> **Problem**
Every record here needs to be retyped exactly.

(Stored items)
..........

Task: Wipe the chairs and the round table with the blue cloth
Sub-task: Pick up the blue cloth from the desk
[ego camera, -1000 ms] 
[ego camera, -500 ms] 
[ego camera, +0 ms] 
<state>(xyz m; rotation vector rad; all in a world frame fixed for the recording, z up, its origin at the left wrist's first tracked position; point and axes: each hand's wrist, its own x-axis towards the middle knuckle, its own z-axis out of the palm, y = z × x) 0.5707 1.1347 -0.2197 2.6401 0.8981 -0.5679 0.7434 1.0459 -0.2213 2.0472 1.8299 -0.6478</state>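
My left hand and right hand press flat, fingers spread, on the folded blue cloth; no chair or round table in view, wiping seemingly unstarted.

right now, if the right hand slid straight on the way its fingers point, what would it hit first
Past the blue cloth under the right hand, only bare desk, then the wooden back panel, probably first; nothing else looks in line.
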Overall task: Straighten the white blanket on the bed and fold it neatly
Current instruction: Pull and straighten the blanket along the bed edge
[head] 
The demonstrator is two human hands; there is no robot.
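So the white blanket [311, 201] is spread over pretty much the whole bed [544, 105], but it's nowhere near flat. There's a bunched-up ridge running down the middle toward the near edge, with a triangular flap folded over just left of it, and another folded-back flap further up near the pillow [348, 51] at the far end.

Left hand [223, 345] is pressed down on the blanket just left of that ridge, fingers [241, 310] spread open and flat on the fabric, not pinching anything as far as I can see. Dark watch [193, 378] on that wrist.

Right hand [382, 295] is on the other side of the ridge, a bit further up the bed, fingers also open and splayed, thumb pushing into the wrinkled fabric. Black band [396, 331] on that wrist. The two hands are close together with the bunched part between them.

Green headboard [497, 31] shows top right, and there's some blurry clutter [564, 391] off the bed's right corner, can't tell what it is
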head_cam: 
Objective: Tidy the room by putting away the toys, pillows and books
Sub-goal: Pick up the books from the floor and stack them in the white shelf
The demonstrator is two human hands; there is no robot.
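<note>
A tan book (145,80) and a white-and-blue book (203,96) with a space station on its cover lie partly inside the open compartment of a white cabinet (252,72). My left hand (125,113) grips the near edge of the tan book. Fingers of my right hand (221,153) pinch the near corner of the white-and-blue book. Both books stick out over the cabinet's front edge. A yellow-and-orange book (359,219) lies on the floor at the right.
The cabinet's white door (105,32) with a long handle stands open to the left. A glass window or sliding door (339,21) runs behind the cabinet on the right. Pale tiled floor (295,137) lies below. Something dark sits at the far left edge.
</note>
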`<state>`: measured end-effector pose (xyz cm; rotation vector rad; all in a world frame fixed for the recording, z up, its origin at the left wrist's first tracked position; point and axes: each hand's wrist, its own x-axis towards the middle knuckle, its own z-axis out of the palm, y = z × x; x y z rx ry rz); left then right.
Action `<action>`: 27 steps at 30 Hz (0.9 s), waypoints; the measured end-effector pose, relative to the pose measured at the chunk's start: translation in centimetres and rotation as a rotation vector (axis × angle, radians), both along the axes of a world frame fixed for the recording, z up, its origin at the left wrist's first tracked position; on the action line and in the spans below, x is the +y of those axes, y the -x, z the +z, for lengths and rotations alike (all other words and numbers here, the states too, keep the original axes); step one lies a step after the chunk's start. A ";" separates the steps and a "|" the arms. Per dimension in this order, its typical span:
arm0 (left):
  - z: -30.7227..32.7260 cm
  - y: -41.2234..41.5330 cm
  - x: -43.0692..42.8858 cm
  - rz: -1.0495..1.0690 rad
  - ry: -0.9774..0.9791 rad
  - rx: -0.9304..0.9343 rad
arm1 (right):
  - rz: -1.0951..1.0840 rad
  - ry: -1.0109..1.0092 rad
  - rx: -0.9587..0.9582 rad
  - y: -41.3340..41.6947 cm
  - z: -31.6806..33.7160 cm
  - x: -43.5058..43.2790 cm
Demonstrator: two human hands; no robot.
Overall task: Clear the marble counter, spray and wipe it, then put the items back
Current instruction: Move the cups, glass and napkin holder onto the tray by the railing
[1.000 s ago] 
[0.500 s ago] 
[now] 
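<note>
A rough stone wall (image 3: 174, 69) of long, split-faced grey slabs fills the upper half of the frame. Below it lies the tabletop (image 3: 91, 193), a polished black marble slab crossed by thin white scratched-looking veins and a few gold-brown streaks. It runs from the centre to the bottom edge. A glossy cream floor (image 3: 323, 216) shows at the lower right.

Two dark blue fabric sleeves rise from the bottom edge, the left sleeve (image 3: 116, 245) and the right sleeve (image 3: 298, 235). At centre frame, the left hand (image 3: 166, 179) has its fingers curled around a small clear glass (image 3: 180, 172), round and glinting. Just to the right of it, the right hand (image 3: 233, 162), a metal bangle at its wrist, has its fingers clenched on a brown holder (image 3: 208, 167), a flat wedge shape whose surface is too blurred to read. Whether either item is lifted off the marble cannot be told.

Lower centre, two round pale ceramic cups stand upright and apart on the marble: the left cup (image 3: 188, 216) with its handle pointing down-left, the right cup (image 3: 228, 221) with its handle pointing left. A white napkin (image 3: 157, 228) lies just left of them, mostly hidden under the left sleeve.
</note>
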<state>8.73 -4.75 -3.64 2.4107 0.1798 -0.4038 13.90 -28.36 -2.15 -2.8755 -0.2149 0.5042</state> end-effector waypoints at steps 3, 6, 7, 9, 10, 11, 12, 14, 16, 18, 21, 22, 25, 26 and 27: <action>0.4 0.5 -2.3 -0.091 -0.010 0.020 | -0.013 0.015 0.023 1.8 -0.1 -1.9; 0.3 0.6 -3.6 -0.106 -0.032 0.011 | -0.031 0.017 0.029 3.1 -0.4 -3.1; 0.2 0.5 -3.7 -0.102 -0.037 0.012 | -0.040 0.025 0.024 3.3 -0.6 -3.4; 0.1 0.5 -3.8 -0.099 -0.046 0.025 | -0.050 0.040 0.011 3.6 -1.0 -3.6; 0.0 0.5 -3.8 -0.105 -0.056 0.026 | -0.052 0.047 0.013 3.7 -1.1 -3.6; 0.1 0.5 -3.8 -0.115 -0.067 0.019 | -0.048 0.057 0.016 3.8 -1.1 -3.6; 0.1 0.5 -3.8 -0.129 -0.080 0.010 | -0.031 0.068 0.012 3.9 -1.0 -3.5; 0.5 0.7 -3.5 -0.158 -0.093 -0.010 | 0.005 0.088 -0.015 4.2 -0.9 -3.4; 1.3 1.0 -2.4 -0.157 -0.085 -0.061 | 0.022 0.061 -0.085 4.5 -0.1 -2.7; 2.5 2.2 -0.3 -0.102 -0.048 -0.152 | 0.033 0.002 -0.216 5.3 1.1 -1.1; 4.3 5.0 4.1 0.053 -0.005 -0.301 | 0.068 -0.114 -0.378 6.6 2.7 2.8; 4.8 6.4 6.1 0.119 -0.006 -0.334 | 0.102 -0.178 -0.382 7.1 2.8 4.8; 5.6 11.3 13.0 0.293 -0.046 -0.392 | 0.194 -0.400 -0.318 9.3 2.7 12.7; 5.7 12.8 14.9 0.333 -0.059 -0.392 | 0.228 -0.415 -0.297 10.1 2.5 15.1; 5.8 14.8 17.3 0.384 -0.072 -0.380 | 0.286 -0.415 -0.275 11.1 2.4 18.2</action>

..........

> **Result below**
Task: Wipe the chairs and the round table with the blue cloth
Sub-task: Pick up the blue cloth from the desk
[ego camera, -1000 ms] 
[ego camera, -500 ms] 
[ego camera, +0 ms] 
<state>(xyz m; rotation vector rad; all in a world frame fixed for the recording, z up, its origin at the left wrist's first tracked position; point and axes: each hand's wrist, its own x-axis towards the middle knuckle, its own z-axis out of the palm, y = z × x) 0.5707 1.1347 -0.2197 2.6401 0.8981 -0.5679 0.7434 1.0459 -0.2213 2.0472 1.8299 -0.6478</state>
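My left hand and right hand press flat, fingers spread, on the folded blue cloth; no chair or round table in view, wiping seemingly unstarted.

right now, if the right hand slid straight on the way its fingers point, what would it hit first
Past the blue cloth under the right hand, only bare desk, then the wooden back panel, probably first; nothing else looks in line.
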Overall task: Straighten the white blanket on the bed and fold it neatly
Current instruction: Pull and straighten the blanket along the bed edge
[head] 
The demonstrator is two human hands; there is no robot.
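So the white blanket [311, 201] is spread over pretty much the whole bed [544, 105], but it's nowhere near flat. There's a bunched-up ridge running down the middle toward the near edge, with a triangular flap folded over just left of it, and another folded-back flap further up near the pillow [348, 51] at the far end.

Left hand [223, 345] is pressed down on the blanket just left of that ridge, fingers [241, 310] spread open and flat on the fabric, not pinching anything as far as I can see. Dark watch [193, 378] on that wrist.

Right hand [382, 295] is on the other side of the ridge, a bit further up the bed, fingers also open and splayed, thumb pushing into the wrinkled fabric. Black band [396, 331] on that wrist. The two hands are close together with the bunched part between them.

Green headboard [497, 31] shows top right, and there's some blurry clutter [564, 391] off the bed's right corner, can't tell what it is
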head_cam: 
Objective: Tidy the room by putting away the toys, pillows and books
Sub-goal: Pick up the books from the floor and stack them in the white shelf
The demonstrator is two human hands; there is no robot.
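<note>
A tan book (145,80) and a white-and-blue book (203,96) with a space station on its cover lie partly inside the open compartment of a white cabinet (252,72). My left hand (125,113) grips the near edge of the tan book. Fingers of my right hand (221,153) pinch the near corner of the white-and-blue book. Both books stick out over the cabinet's front edge. A yellow-and-orange book (359,219) lies on the floor at the right.
The cabinet's white door (105,32) with a long handle stands open to the left. A glass window or sliding door (339,21) runs behind the cabinet on the right. Pale tiled floor (295,137) lies below. Something dark sits at the far left edge.
</note>
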`<state>`: measured end-effector pose (xyz cm; rotation vector rad; all in a world frame fixed for the recording, z up, its origin at the left wrist's first tracked position; point and axes: each hand's wrist, its own x-axis towards the middle knuckle, its own z-axis out of the palm, y = z × x; x y z rx ry rz); left then right.
Action `<action>`: 27 steps at 30 Hz (0.9 s), waypoints; the measured end-effector pose, relative to the pose measured at the chunk's start: translation in centimetres and rotation as a rotation vector (axis × angle, radians), both along the axes of a world frame fixed for the recording, z up, its origin at the left wrist's first tracked position; on the action line and in the spans below, x is the +y of those axes, y the -x, z the +z, for lengths and rotations alike (all other words and numbers here, the states too, keep the original axes); step one lies a step after the chunk's start. A ";" separates the steps and a "|" the arms. Per dimension in this order, its typical span:
arm0 (left):
  - z: -30.7227..32.7260 cm
  - y: -41.2234..41.5330 cm
  - x: -43.0692..42.8858 cm
  - rz: -1.0495..1.0690 rad
  - ry: -0.9774..0.9791 rad
  - rx: -0.9304..0.9343 rad
arm1 (right):
  - rz: -1.0951..1.0840 rad
  - ry: -1.0109..1.0092 rad
  - rx: -0.9587..0.9582 rad
  - y: -41.3340..41.6947 cm
  - z: -31.6806..33.7160 cm
  - x: -43.5058..43.2790 cm
Demonstrator: two human hands; no robot.
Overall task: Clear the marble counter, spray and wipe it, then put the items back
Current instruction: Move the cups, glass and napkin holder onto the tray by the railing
[1.000 s ago] 
[0.500 s ago] 
[now] 
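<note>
A rough stone wall (image 3: 174, 69) of long, split-faced grey slabs fills the upper half of the frame. Below it lies the tabletop (image 3: 91, 193), a polished black marble slab crossed by thin white scratched-looking veins and a few gold-brown streaks. It runs from the centre to the bottom edge. A glossy cream floor (image 3: 323, 216) shows at the lower right.

Two dark blue fabric sleeves rise from the bottom edge, the left sleeve (image 3: 116, 245) and the right sleeve (image 3: 298, 235). At centre frame, the left hand (image 3: 166, 179) has its fingers curled around a small clear glass (image 3: 180, 172), round and glinting. Just to the right of it, the right hand (image 3: 233, 162), a metal bangle at its wrist, has its fingers clenched on a brown holder (image 3: 208, 167), a flat wedge shape whose surface is too blurred to read. Whether either item is lifted off the marble cannot be told.

Lower centre, two round pale ceramic cups stand upright and apart on the marble: the left cup (image 3: 188, 216) with its handle pointing down-left, the right cup (image 3: 228, 221) with its handle pointing left. A white napkin (image 3: 157, 228) lies just left of them, mostly hidden under the left sleeve.
</note>
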<state>8.73 -4.75 -3.64 2.4107 0.1798 -0.4038 13.90 -28.36 -2.15 -2.8755 -0.2149 0.5042</state> end-effector waypoints at steps 3, 6, 7, 9, 10, 11, 12, 14, 16, 18, 21, 22, 25, 26 and 27: <action>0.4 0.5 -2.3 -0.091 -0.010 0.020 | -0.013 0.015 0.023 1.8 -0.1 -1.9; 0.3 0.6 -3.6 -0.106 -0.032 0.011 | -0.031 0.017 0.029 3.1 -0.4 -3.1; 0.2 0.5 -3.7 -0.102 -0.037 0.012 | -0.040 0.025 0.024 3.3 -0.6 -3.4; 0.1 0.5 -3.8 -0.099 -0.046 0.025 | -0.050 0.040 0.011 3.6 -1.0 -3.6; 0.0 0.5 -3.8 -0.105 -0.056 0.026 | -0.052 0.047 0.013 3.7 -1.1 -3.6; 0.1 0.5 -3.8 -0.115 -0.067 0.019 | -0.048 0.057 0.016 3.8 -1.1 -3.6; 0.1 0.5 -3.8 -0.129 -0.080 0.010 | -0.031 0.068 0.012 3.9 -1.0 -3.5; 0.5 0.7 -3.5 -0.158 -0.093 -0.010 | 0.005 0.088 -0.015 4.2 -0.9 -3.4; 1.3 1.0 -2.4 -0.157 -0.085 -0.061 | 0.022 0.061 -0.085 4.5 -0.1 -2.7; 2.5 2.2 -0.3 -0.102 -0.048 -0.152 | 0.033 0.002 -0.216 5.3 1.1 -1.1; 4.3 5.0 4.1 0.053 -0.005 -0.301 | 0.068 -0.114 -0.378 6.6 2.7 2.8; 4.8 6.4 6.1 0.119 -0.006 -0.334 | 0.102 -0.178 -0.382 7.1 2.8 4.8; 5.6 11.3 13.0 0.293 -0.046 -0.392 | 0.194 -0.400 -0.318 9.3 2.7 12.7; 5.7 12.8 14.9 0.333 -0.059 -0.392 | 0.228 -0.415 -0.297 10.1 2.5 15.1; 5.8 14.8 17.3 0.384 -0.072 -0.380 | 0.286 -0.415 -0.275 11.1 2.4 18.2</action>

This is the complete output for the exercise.